The house is very cleverly presented, with exhibits and artworks placed into rooms furnished as they would have been when the house was occupied. The drawing room contains one of Charles’s lecterns, from which he would have presented his famous and extremely popular readings of his own works. His bedroom reveals the more personal and private part of the house and the suit on display shows his preference for flamboyant clothing. At the back of the house is the small bedroom occupied by Mary Hogarth, which lends the property a note of sadness for it is here that, at the age of seventeen, Mary died, suddenly, of a mystery illness. Charles was devastated. He had become very close to Mary and her death, in his arms, upset him greatly. It is often said that Dickensian heroines changed profoundly following Mary’s death and you can see the effect in the works that followed, with little Nell and Nancy (in The Old Curiosity Shop and Oliver Twist) reflecting the heartbreaking loss of a young woman. Charles expressed a wish to be buried alongside her (though this never happened) and wore her ring for the rest of his life. The story is skilfully presented through the pictures and engravings that adorn the walls of her room. The whole house is lovingly presented. A special mention has to go to the staff: they are friendly and knowledgeable: I would guess that many of them are students earning some extra cash. They don’t intrude on your visit but are there should you want to ask anything and are encouraging and very smiley. In fact, this is possibly the warmest, friendliest museum I have ever visited.
There is a lovely looking café in the garden (my third favourite thing about museums is tea shops) but I didn’t visit it on this occasion as I was keen to visit the Lamb in nearby Lamb’s Conduit Street. This little pub is something of a local landmark. the food and ale are both very good (I had a Young’s Special. Then another one) and there is a charming little courtyard garden that gets very busy during the summer. The Lamb was a favourite of Mr. Dickens. Now, anybody familiar with London will know that most of the pubs in the capital claim to have been frequented by Dickens. This is a fact that I used to scoff at: an attempt by market savvy pub managers to get tourists through the door. Since reading up on Mr. Dickens, however, I have to confess that it could well be true. The man drank an extraordinary amount and was rarely without a brandy flask. His letters and diaries reveal the he took alcohol very seriously and drank an enormous amount of it: “I arrived home at one o’clock dead drunk & was put to bed by the missis” is a typical entry in his diary. The cellar in Doughty Street is large enough to keep a serious drinker happy for a very long time indeed.

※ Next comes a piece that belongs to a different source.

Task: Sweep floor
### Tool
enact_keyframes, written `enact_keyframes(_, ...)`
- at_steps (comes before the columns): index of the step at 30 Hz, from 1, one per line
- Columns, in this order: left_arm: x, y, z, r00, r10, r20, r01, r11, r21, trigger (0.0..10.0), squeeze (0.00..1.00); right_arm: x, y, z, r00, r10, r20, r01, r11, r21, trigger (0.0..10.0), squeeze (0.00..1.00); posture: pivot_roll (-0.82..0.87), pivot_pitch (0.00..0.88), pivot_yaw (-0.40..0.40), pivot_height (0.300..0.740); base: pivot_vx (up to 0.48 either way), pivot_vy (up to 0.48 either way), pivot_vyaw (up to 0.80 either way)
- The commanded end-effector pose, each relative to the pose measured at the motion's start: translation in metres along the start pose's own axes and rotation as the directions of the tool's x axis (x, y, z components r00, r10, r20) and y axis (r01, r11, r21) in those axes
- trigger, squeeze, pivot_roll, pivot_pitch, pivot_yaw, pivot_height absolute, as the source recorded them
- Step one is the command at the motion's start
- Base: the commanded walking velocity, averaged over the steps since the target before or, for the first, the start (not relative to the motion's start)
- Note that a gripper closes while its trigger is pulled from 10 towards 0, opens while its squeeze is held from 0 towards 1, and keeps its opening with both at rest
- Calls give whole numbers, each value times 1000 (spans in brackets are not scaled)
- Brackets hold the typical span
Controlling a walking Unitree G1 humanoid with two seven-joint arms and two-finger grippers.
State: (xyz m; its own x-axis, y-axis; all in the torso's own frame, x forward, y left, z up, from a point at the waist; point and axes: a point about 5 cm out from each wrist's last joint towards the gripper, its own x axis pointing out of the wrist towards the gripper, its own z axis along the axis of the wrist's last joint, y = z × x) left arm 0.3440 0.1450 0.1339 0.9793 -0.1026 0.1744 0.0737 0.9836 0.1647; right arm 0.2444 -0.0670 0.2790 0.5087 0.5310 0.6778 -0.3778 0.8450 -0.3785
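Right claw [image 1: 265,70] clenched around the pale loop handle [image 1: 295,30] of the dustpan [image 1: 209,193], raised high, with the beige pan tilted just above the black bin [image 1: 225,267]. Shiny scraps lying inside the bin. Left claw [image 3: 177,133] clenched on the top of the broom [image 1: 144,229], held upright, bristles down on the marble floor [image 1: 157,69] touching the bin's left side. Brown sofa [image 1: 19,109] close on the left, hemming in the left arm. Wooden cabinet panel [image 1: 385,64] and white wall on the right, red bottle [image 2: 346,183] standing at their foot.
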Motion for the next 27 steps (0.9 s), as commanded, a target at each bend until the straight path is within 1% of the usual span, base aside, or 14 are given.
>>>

I would have loved to have stayed longer but i was meeting friends in Islington that afternoon. I wandered there through the leafy streets of Clerkenwell (I was late but then, I usually am), recalling that this is where Dodger takes Oliver to teach him the secrets of his craft. Dickens has never fallen out of popularity and he has never been out of print. He is as much a part of our culture as Shakespeare and his characters are forever woven into the fabric of our capital.